- Born: Assem Ahmed El-Sayed El-Dessouky August 31, 1939 (age 87) El Mahalla El Kubra, Gharbia Governorate, Egypt
- Known for: Research on modern Egyptian social and political history
- Awards: State Appreciation Award (2012)

Academic background
- Education: Ain Shams University (BA, PhD)
- Thesis: Egypt's Major Landowners and Their Role in Egyptian Society (1914–1952) (1973)

Academic work
- Discipline: History
- Institutions: Helwan University; Ain Shams University;
- Main interests: Modern Egyptian history; Social history; Political history;

Notes
- Member of the Egyptian Historical Society.

= Assem Dessouki =

Assem El Dessouky (عاصم الدسوقي; born August 31, 1939) is an Egyptian university professor and historian.

== Life ==
Assem Ahmed El Sayed El Dessouky was born on August 31, 1939, in the city of El Mahalla El Kubra in the Gharbia Governorate. His father, whose family origins trace back to the Levant, worked as an engineer at the Misr Spinning and Weaving Company, a subsidiary of Banque Misr. His father later moved to the city of Tura in Cairo to teach industrial drawing at the University School of Industries. The family then relocated to the Shubra district, which marked the true beginning of Assem's upbringing.

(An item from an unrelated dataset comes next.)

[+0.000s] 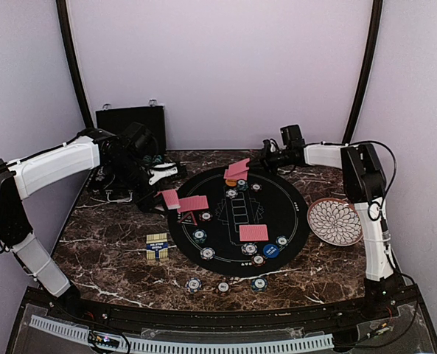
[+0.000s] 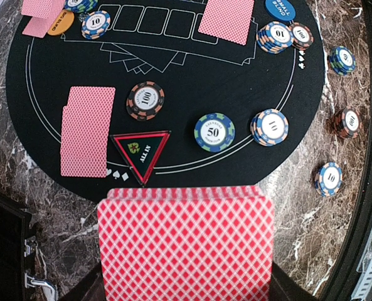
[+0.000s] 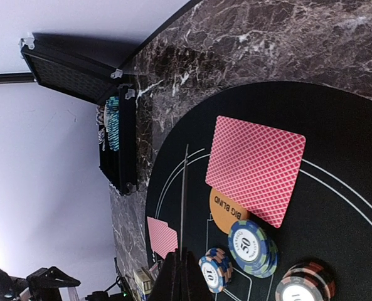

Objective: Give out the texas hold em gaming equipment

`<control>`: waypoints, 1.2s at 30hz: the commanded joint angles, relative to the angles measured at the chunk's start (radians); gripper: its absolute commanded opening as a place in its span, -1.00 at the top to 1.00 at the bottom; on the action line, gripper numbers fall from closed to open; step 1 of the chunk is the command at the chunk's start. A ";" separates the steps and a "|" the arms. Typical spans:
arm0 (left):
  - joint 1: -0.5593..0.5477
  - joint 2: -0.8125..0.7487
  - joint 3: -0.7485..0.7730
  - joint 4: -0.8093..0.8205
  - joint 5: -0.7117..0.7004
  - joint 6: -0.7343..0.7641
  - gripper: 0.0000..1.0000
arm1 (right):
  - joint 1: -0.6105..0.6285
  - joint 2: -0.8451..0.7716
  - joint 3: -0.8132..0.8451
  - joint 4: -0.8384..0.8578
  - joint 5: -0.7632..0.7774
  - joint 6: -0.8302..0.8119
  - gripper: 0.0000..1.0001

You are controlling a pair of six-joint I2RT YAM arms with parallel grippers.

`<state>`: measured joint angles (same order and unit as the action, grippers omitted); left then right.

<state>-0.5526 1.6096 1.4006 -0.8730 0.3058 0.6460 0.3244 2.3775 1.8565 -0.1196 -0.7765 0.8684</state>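
Note:
My left gripper (image 1: pixel 161 193) hangs over the left edge of the round black mat (image 1: pixel 292 210), shut on a stack of red-backed cards (image 2: pixel 186 244) that hides its fingers. Just past that stack, on the mat, lie an all-in triangle (image 2: pixel 140 150), a pair of cards (image 2: pixel 87 130) and chips marked 100 (image 2: pixel 145 100) and 50 (image 2: pixel 214 132). My right gripper (image 3: pixel 187 254) is at the mat's far edge, shut on one card (image 3: pixel 182 207) seen edge-on. Below it a card (image 3: pixel 255 168) lies over the orange big blind button (image 3: pixel 226 213), beside chip stacks (image 3: pixel 253 248).
The open black case (image 1: pixel 130 118) stands at the back left with chips inside (image 3: pixel 112 122). A petal-pattern plate (image 1: pixel 334 221) sits right of the mat. A yellow card box (image 1: pixel 157 245) and three chip stacks (image 1: pixel 223 287) lie on the marble near the front. Another card (image 1: pixel 253 233) and a blue button (image 1: pixel 270 251) are on the mat.

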 commanded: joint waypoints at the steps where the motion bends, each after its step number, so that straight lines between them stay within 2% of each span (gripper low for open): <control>1: 0.005 -0.046 -0.013 -0.018 0.010 0.003 1.00 | -0.010 0.042 0.051 -0.017 0.030 -0.031 1.00; 16: 0.005 -0.050 -0.012 -0.021 0.014 -0.001 1.00 | -0.043 0.103 0.107 -0.072 0.053 -0.055 0.99; 27: 0.005 -0.052 -0.012 -0.025 0.015 -0.002 1.00 | -0.042 0.089 0.139 -0.196 0.090 -0.136 0.56; 36: 0.005 -0.058 -0.009 -0.026 0.016 -0.002 1.00 | -0.040 0.018 0.167 -0.360 0.216 -0.258 0.17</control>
<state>-0.5526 1.6073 1.3960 -0.8745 0.3058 0.6460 0.2852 2.4611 2.0029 -0.3923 -0.6411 0.6865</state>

He studied at the Mohammed Ali Preparatory School (currently the Mohammed Farid School), then transferred to the Khedive Ismail Secondary School for his high school education.

He graduated from the Department of History at the Faculty of Arts, Ain Shams University, in 1961. He earned his PhD from the same faculty in 1973 with a dissertation titled "Egypt's Major Landowners and Their Role in Egyptian Society (1914–1952)".

== Career ==
El Dessouky began his professional career in May 1962, when he was appointed to a government position under a decree from the Ministry of Manpower at the time, which mandated the employment of university graduates. He later transitioned into academia, serving as a Professor of Modern and Contemporary History at the Faculty of Arts, Helwan University.

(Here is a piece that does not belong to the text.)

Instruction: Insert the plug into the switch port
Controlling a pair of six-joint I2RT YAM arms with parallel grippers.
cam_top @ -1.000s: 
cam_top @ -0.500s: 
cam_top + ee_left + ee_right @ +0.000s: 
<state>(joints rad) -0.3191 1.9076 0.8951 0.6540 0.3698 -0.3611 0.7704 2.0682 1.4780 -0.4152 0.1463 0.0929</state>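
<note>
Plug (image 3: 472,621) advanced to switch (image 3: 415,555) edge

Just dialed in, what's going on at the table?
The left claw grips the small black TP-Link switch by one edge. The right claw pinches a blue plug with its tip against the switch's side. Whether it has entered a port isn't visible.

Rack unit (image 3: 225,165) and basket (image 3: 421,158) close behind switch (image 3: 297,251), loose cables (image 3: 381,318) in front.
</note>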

Currently, El-Dessouky is a professor emeritus of Modern and Contemporary History at the Faculty of Arts, Ain Shams University, where he continues his academic contributions by supervising theses. He is also a member of the Egyptian Historical Society.

As a historian, his career is noted for spanning numerous pivotal eras in modern Egyptian history, from the reign of King Farouk to the presidency of Abdel Fattah el-Sisi.

== Works ==
El Dessouky's contributions include both original books and translations. Among his most notable works are:

=== As author ===

- The 1919 Revolution in the Provinces (ثورة 1919 في الأقاليم)
- Unpublished Ideas (1982–1996): The Circumstances and Context (أفكار لم تُنشر (1982–1996): الظروف والملابَسات)
- Zionism and the Palestine Question in the U.S. Congress (1943–1945) (الصهيونية والقضية الفلسطينية في الكونجرس الأمريكي (1943–1945))

=== As translator ===

- Ottoman Europe (1354–1804): On the Origins of the Ethnic Conflict in Bosnia and Herzegovina (أوروبا العثمانية (1354–1804): في أصول الصراع العِرقي في البوسنة والهرسك)

== Awards ==
In 2012, he received the State Appreciation Award for his research in the social sciences.